It's showtime!After more than a week of debates, countless miles crisscrossing the Sunshine State and blanketing the airwaves with ads in English and Spanish, the Republican presidential candidates finally find out who loves them in the biggest primary of the race so far.
And this time, for the first time in this wild roller-coaster ride of a nomination race, Latinos matter.
The stakes are huge, especially in this race, where there have been three bruising brawls and three different winners.
Rick Santorum won the Iowa Caucus (although it took weeks to know it) thanks to the socially conservative Evangelicals. Mitt Romney won the New Hampshire primary thanks to the more moderate Republicans there. (It also happens to be the state next to the one he used to be governor of, so the real news would have been if he somehow managed to lose there.) And Newt Gingrich won South Carolina's primary thanks to proud, Tell- Those-Washington-Yankees-to-Keep-Their-Noses-Out- of-Our-Business Southerners in what happens to be the state next to the one Gingrich represented in Congress for 20 years.
Florida is the first state where Hispanics will make a (possibly huge) difference.
The candidates know it. Gingrich came to Calle Ocho in Miami's Little Havana, sipped cafecito and called for a "Cuban Spring." Romney carved lechon in Hialeah and trotted out his youngest son, Craig, to say a few words "en Espaņol, si." They both supported a statehood vote in front of Puerto Rican voters in Central Florida.
Santorum and Ron Paul have both pretty much skipped Florida, dedicating their time and money to upcoming fights in Colorado, Maine and Nevada.
The two frontrunners, though, have been duking it out across Florida, sometimes appearing within minutes of each other at the same place, before the same folks. (For a refresher, see our story about Gingrich and Romney giving their immigration speeches last Friday at the Hispanic Leadership Network conference in Doral.)
Romney surely knows how vital the Latino vote is. In 2008, he lost the Florida primary to Sen. John McCain by 97,000 votes. Nearly 52,000 of those votes were cast in South Florida, where Hispanics account for nearly three out of every four registered Republicans. Overall, McCain got 51 percent of the Latino vote in Florida. Romney got 15.
He doesn't want to let that happen again.
The stakes are too high. Florida is the first "winner-take-all" state.

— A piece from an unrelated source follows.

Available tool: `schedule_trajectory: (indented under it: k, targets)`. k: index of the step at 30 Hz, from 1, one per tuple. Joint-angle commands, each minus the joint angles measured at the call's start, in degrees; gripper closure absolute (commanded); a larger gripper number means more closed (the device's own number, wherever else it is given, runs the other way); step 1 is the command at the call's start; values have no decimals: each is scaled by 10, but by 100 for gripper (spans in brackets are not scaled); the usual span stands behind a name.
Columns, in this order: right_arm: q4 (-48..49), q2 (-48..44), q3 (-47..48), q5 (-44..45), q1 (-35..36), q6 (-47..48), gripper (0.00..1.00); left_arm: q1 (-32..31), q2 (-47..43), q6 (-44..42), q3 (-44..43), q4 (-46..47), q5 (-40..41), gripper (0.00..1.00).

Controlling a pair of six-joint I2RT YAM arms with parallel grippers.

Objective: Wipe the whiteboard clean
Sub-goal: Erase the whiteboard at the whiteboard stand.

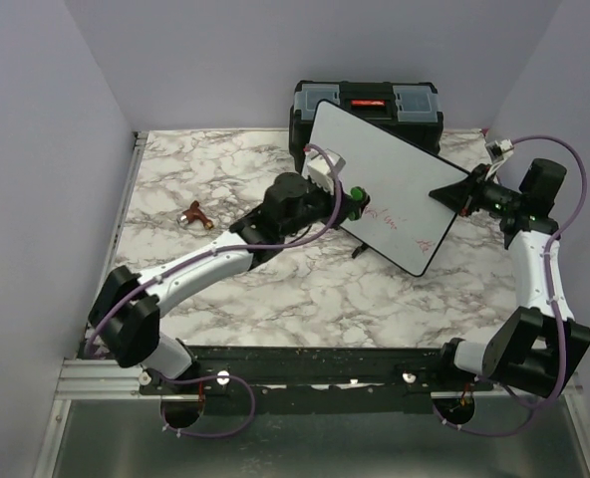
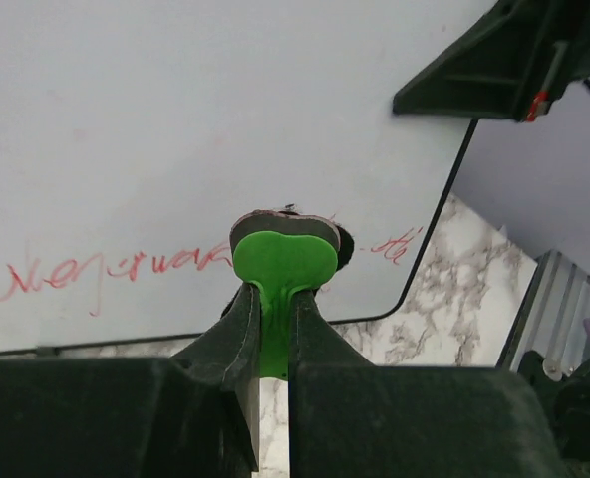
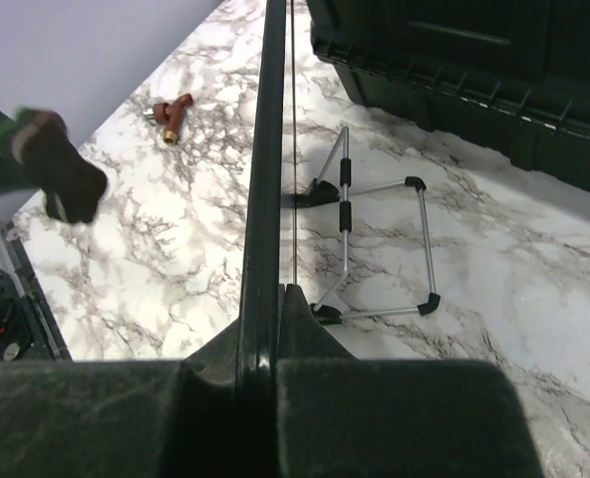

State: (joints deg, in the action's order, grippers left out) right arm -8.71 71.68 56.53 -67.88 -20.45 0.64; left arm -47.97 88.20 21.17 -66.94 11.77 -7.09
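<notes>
Whiteboard (image 1: 390, 174) leans tilted on a wire stand (image 3: 375, 239) in the upper middle of the overhead view, a little right of centre. Its top edge is in front of a black toolbox (image 1: 367, 102) at the back of the marble bench (image 1: 275, 289). Red writing (image 2: 106, 269) runs along the lower part of the board's face, low in the left wrist view. The left jaws are closed tight on the green tab of a small eraser (image 2: 283, 261). Its dark pad appears pressed against the board at a gap in the red line, with a short scrap of writing to its right. The right jaws, at the right of the overhead view, are clamped on the board's right edge. In the right wrist view the thin black frame runs straight up from between them. A small reddish-brown object (image 1: 193, 213) lies on the bench at centre left, well apart from the board.
</notes>
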Motion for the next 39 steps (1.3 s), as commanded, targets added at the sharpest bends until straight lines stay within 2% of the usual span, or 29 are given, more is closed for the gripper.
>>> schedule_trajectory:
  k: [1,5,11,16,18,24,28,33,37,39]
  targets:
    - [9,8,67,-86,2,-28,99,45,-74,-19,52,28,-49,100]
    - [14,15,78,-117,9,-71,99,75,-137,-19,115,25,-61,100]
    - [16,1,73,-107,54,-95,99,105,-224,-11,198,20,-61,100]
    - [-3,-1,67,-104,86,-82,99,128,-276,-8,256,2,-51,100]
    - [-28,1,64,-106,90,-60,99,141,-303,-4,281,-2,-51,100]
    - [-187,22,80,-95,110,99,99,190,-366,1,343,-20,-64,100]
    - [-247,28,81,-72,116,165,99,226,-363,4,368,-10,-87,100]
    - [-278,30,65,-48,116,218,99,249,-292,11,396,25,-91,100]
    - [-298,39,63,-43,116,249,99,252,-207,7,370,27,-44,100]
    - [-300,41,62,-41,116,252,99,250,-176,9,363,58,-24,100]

Even after it got punished by GOP elders for moving its primary up to January, the Sunshine State will still deliver more delegates to the winner of Tuesday's vote than New Hampshire and South Carolina combined. (There's a chance that could change at the convention in August, but for now anyway.) That means that whoever wins, by even a single vote, gets 50 delegates.
Both frontrunners are acutely aware that Hispanics represent about 11 percent of the state's registered Republicans, more than enough to sway the outcome.
And both also know that the latest polls on Monday put Romney ahead by somewhere between about 8 and 14 points. A Latino Decisions poll from last Wednesday showed him leading by double digits among Hispanic likely voters. But one out of five were still undecided.
So, today, even as voters cast their ballots and the results come rolling in, the two are making their last pitches and watching closely to see how Latinos vote. Because it matters.